In particolare, nel Bacino Centro Sud le aziende hanno trasformato 2,59 milioni di tonnellate – con un decremento del 12% rispetto al 2021 – mentre in quello del Nord il trasformato finale è stato di 2.89 milioni di tonnellate (-6,3% rispetto allo scorso anno).
Buone le rese agricole in entrambi i bacini produttivi, nonostante la siccità e le alte temperature che hanno causato non poche difficoltà soprattutto nella parte iniziale della raccolta.
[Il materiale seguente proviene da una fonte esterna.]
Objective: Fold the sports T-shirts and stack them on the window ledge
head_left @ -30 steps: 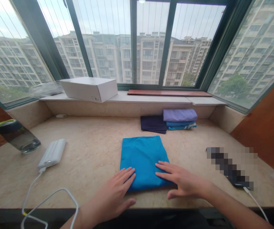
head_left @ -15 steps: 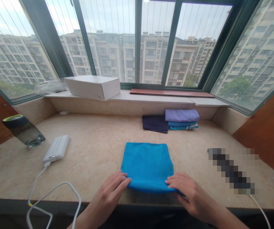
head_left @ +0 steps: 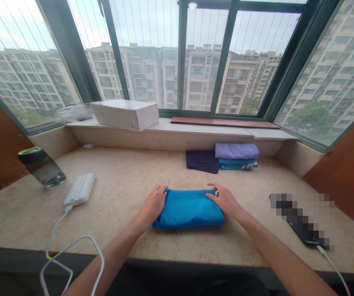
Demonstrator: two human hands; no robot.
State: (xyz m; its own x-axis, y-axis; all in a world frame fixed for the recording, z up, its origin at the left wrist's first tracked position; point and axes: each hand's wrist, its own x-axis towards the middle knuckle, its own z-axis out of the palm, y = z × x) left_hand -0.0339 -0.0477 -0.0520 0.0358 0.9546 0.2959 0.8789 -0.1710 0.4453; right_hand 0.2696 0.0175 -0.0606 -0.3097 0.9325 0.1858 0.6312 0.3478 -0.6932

Sul fronte delle rese industriali, di contro, si è registrato un peggioramento con la necessità di utilizzare maggiori quantità di materia prima per riuscire a garantire i nostri elevati standard qualitativi.
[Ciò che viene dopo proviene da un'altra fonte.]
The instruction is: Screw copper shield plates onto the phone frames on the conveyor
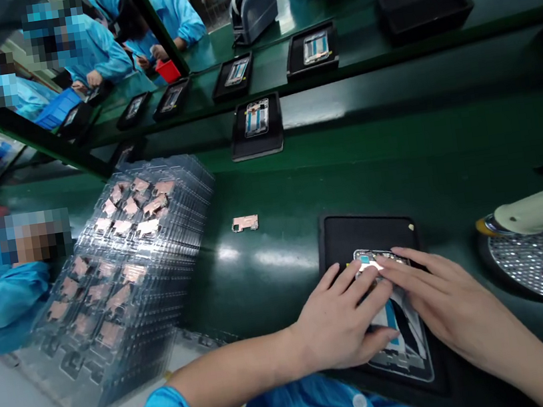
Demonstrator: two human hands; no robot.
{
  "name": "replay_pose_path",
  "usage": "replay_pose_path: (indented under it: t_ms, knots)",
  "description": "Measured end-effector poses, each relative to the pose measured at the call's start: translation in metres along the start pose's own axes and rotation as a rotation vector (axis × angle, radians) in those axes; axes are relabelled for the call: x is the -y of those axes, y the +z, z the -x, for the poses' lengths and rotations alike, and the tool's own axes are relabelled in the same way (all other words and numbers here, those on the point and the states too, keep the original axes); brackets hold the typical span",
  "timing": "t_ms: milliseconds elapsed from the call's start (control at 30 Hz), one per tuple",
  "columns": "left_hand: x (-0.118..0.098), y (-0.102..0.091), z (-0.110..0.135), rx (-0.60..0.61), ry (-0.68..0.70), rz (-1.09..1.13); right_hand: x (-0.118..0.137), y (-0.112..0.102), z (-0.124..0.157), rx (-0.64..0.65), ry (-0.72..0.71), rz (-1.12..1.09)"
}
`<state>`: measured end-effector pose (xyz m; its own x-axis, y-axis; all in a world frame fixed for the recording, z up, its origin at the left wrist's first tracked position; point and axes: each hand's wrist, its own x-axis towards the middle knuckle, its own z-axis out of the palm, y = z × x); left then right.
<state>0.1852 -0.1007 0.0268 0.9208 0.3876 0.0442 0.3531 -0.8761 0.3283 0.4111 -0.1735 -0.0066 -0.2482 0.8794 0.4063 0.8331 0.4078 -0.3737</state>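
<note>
Blue-sleeved left hand and right hand rest open, grips released, on a phone frame in a black tray; left of that tray lie stacked clear trays of copper plates, and one loose copper plate just beyond.

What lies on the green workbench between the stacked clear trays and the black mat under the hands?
In the head view, one loose copper-coloured metal plate lies on the green workbench, between the stacked clear trays and the black mat.
</note>
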Motion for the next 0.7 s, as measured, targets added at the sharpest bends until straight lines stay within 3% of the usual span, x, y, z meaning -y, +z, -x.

Il dato si inserisce in una situazione di riduzione generale a livello europeo (-17,6%) e mondiale (-4.9%) con Spagna e Portogallo che, complessivamente, hanno ridotto la produzione del 29%. Fa eccezione la Cina che, con 6,2 milioni di tonnellate, ha fatto registrare un incremento del 29,2% dopo la flessione del 2021.
L’Italia, terzo trasformatore mondiale di pomodoro dopo gli Usa e poco distante dalla Cina, ma primo trasformatore di derivati destinati direttamente al consumo finale, rappresenta il 14,8% della produzione mondiale (pari a 37,3 milioni di tonnellate) e il 56,5% del trasformato europeo, con un fatturato totale di 4 miliardi di euro.
«Immaginavamo che questa campagna di trasformazione sarebbe stata caratterizzata da grandi difficoltà, ma la realtà è stata di gran lunga peggiore delle nostre aspettative» ha commentato Giovanni De Angelis, direttore generale di Anicav. «Come più volte denunciato negli ultimi mesi il comparto è stato letteralmente messo in ginocchio dall’aumento dei costi di produzione del tutto fuori controllo. In particolare, l’aumento del costo dell’energia è stato un colpo davvero difficile da assorbire per un sistema ad alta stagionalità come il nostro. L’incidenza di questa spesa sul conto economico aziendale è cresciuta in maniera esponenziale, passando dal 4% al 22%».